HOW TO COMPLETE THIS TASK. An exact copy of the listing below is the answer, with the pictures removed.

----

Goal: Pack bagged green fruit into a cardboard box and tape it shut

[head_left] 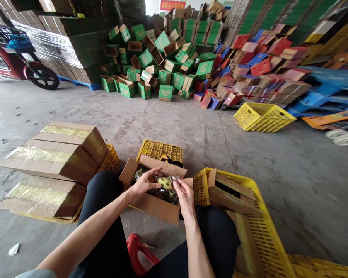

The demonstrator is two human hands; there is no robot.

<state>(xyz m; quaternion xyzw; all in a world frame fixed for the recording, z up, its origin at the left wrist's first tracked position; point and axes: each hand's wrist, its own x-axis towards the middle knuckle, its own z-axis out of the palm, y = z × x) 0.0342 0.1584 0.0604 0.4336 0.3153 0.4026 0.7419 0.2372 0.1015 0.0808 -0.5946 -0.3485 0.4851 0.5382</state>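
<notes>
Has both knees bent, the left knee (104,189) at eight o'clock, the right knee (217,224) at five. Slants the bare left arm (92,226) in from between seven and eight, with left hand (146,182) aimed toward two, thumb and fingers parted. Holds right arm (196,243) up from near six, pinching with right hand (186,195), aimed toward eleven.

Grey floor (191,123), white scrap (14,250), 1 yellow crate (274,121) near blue pallets (326,92), heaped green boxes (165,92)
</notes>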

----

ANSWER BOX.
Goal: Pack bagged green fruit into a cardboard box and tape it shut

[head_left] 

The demonstrator is two human hands; there is no robot.

<state>(xyz m; quaternion xyzw; all in a world frame fixed for the recording, z up, its origin at the left wrist's first tracked position; point and axes: each hand's wrist, its own x-axis towards the middle knuckle, its own z-axis out of the palm, y = z × x) 0.0342 0.1584 0.0604 0.4336 0.3153 0.4026 0.7419 0.2372 0.1015 0.0808 -0.5946 -0.3485 0.4851 0.5382</state>
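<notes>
Has both knees bent, the left knee (104,189) at eight o'clock, the right knee (217,224) at five. Slants the bare left arm (92,226) in from between seven and eight, with left hand (146,182) aimed toward two, thumb and fingers parted. Holds right arm (196,243) up from near six, pinching with right hand (186,195), aimed toward eleven.

Grey floor (191,123), white scrap (14,250), 1 yellow crate (274,121) near blue pallets (326,92), heaped green boxes (165,92)
</notes>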

The output contains nothing more.